Elvin Lim is Assistant Professor of Government at Wesleyan University and author of The Anti-intellectual Presidency, which draws on interviews with more than 40 presidential speechwriters to investigate this relentless qualitative decline, over the course of 200 years, in our presidents’ ability to communicate with the public. He also blogs at www.elvinlim.com. In the article below he looks at reconciliation. See his previous OUPblogs here.

There is a lot of hushed talk about using the Reconciliation procedure to pass health-care reform in the Congress these days, so Americans need to know something about this obscure parliamentary procedure, and what is at stake.

Reconciliation is an optional, deficit-reducing procedure that was created in the 1974 Congressional Budget Act. The Reconciliation process is a two-stage process. First, Reconciliation directives must be included in the annual Budget Resolution (as they were in the 2010 Budget Resolution passed on April 29). These directives instruct the relevant Congressional committees to develop (in this case, health-care) legislation by a specific date (in this case, October 15) to meet certain spending or revenue targets. The instructed committees then send their legislative recommendations to their respective Budget Committees, who then package all recommendations into one omnibus Reconciliation bill. Enter Stage 2, when this bill is then considered on the floor of both chambers of Congress under expedited procedures; of greatest political note is the 20-hour limit on debate on any Reconciliation measure, which effectively strips the minority party of the filibustering option in the Senate. That means the Democrats can pass health-care reform with a simple majority.

But there is an attendant cost to the majority party for using Reconciliation.
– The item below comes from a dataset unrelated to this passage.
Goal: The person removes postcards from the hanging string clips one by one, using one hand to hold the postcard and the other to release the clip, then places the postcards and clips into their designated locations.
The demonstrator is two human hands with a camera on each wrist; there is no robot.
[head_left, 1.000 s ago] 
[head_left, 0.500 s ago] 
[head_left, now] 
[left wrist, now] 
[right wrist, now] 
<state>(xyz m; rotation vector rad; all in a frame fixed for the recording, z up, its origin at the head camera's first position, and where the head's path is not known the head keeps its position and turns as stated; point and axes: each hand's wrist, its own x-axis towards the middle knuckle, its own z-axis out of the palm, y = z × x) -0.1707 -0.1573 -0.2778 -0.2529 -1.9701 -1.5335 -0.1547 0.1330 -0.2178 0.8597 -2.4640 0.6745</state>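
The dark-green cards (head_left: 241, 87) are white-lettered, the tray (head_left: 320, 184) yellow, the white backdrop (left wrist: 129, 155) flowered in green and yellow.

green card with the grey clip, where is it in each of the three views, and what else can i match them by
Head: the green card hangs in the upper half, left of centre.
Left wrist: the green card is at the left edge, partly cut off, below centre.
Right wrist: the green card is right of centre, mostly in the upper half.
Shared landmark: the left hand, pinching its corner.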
The Byrd rule, passed in 1985, sets out the rules for what Reconciliation can and cannot be used for. In particular, it specifies that Senators will be allowed to raise a point of order against “extraneous” provisions in a Reconciliation bill which, among other things, “would increase the deficit for a fiscal year beyond those covered by the reconciliation measure.” Critically, cloture must be invoked to overcome a point of order. So the filibuster power is back.

Here’s the bottom line. Since the Budget Act states that the Reconciliation measure covers the next ten years, the Byrd Rule had the effect of allowing a point of order to be raised against any spending increase (or tax cut) that does not contain a ten-year sunset provision. That’s why the Bush tax cuts, passed via the Reconciliation route in 2001, 2003, and 2005, had sunset provisions written into them. If Democrats use Reconciliation, they will get a health-care bill, but it will expire.

Now let’s talk politics. There’s a debate within the debate that only seasoned politicos know about. Since the actual benefits of Reconciliation are mixed - a health-care bill can be passed with a simple majority in the Senate but it must have a sunset provision - the real power of Reconciliation is not in its actual usage, but in the mere threat of its usage.

The benefits of issuing the threat of going the Reconciliation route are akin to the threat of a presidential veto. The threat of a presidential veto sets the boundaries of permissible legislative action; it lets Congress know what is out-of-the-question and therefore powerfully guides legislative outcomes in the direction of the president’s preferences. By letting it be known that they will resort to Reconciliation if they had to, Democrats in Congress are incentivizing Republicans to be part of the making of a bi-partisan bill rather than be shut out of a purely partisan one. In making the threat, Democrats are specifying the costs of Republican non-compliance to the tune of: “if we let you stay in the kitchen, at least you can determine some of the ingredients in the cake. Make us shut you out and you won’t have even the slightest say.”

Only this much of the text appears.